> **Task instructions**: In the material below, find all lines with the string "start" and copy them.

Segment Open

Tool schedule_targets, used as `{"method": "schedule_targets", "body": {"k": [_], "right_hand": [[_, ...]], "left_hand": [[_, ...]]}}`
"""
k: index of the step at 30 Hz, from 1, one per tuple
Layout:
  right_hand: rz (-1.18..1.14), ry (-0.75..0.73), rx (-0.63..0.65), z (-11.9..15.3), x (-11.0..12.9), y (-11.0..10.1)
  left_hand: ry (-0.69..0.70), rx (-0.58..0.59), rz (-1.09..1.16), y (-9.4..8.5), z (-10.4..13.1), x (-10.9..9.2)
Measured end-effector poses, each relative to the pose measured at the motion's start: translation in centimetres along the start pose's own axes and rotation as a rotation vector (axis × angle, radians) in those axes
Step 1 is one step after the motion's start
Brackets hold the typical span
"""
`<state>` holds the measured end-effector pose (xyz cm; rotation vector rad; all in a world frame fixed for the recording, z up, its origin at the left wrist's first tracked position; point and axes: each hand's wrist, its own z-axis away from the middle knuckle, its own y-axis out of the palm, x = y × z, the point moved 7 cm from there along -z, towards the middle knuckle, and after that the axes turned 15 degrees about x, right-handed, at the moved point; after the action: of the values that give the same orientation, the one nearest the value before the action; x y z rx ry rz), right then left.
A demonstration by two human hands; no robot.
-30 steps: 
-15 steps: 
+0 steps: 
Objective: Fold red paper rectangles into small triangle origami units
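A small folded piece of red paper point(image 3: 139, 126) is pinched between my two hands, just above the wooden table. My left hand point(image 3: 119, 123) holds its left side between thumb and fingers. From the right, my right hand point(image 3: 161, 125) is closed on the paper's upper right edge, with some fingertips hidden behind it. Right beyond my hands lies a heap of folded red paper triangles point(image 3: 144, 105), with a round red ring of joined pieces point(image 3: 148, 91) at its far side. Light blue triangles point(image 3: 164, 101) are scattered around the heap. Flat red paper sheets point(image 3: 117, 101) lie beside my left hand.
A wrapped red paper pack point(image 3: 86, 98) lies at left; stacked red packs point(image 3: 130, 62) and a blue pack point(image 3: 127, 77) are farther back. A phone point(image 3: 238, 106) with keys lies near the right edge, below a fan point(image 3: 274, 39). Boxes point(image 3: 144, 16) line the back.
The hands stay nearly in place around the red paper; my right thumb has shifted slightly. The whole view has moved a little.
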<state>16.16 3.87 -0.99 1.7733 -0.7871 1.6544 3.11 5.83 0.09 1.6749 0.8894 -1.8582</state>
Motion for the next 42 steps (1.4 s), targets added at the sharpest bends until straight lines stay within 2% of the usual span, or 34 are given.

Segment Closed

> **Exercise result**:
Measured end-effector poses, each relative to the pose measured at the motion's start: translation in centimetres along the start pose's own axes and rotation as a rotation vector (axis × angle, radians) in those axes
Step 1 is one step after the motion's start

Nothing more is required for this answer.